We Should’ve Known Loki Would Be Behind the Unsolved Mystery of D.B. Cooper

Image Source: YouTube user Marvel Entertainment

Who knew that the first episode of Loki would reveal the identity of infamous hijacker D.B. Cooper? Well, sort of. Arguably one of the greatest mysteries of the 20th century, it’s been 50 years since someone using the alias of Dan Cooper purchased a ticket and boarded a plane for Seattle. But how does Loki, the God of Mischief, fit into all of this? Well, if the events of Loki are to be believed, he’s been D.B. Cooper all along.

To understand Loki‘s reference, here’s an overview of what really happened. On Nov. 24, 1971, a man in his mid-40s used cash to purchase a one-way ticket to Seattle. While waiting for the flight to take off, he ordered a drink and handed the flight attendant a note indicating that he had a bomb in his briefcase. After showing her “the bomb,” he gave her a new note requesting four parachutes and $200,000 in $20 bills. When the flight landed, Cooper exchanged the passengers for the money and parachutes. The plane then took off for Mexico City, and while en route, Cooper jumped out the back of the plane with the ransom money, never to be seen again. There was a new development in 1980 when a young boy found a rotting package full of bills that matched the ransom money’s serial numbers. However, in 2016, the FBI officially “redirected resources allocated to the D.B. Cooper case to focus on other investigative priorities.”

Image Source: YouTube user Marvel Entertainment

On the show, Loki in his Cooper guise is downright flirtatious while interacting with the flight attendant. It all feels like a game to him as he’s not doing it for monetary gains, like the real Cooper, or because he’s “burdened with glorious purpose.” Nope, Loki hijacks the plane and demands the money because he loses a bet against Thor. The “real” reason, or at least the MCU’s reason, that Cooper has never been found is that just as Loki jumps out of the plane, he returns to Asgard via Heimdall and the Bifrost.
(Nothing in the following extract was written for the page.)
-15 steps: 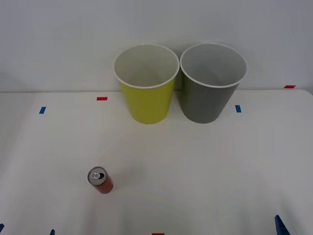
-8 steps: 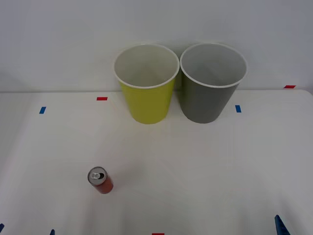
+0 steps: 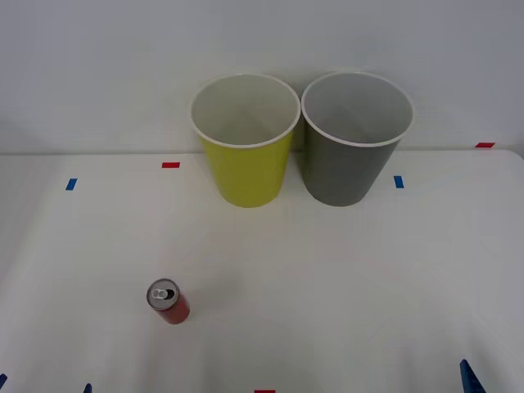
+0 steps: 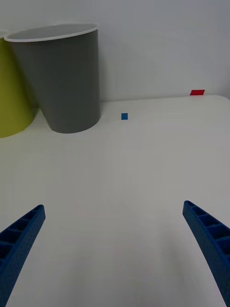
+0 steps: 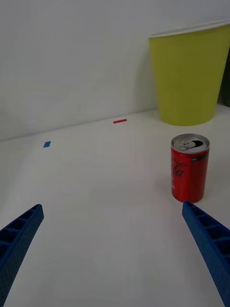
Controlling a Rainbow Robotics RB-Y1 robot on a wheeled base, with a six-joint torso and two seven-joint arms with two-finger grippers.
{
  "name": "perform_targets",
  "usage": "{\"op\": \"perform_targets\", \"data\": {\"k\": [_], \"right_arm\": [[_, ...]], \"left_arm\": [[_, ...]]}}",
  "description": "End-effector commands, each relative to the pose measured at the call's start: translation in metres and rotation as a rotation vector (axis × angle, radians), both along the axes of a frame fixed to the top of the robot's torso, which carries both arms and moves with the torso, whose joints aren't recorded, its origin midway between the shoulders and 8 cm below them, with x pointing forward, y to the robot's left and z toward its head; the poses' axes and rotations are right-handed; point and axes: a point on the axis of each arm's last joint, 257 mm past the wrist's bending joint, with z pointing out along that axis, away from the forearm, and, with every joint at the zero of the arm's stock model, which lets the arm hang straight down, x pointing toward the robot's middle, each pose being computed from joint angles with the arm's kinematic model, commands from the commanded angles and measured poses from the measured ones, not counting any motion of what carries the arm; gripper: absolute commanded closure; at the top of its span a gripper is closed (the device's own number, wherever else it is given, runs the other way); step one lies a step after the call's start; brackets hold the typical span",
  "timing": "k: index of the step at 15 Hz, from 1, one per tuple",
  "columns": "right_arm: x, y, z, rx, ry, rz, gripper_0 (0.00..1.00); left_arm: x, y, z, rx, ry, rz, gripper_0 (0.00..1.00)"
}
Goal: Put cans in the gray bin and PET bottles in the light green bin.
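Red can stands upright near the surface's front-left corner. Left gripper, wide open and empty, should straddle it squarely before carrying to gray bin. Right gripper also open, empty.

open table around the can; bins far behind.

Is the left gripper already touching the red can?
Apart. In the left wrist view the can stands upright on the table, with bare table between it and the open left gripper; neither of the fingers reaches it.
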Motion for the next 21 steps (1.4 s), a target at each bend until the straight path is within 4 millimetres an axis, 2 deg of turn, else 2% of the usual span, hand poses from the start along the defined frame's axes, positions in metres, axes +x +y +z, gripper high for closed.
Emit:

If you’re wondering why the MCU felt the need to make Loki the answer to this particular mystery, it’s all because of head writer Michael Waldron. “That was me writing the pilot, or writing the first episode, having fun with Mobius showing Loki the scenes from his life,” he said in an interview with Decider. “People, I think when they heard about this show, they always thought, ‘OK, it’s Loki traveling through time influencing historical events’ . . . And I got excited about, ‘What is the really fun stuff that we can imagine [for Loki]?’ And I just love D.B. Cooper. It’s a great piece of American folklore and now it’s canon: Loki is D.B. Cooper [in the Marvel Cinematic Universe]. We solved the riddle.” Loki is now streaming on Disney+.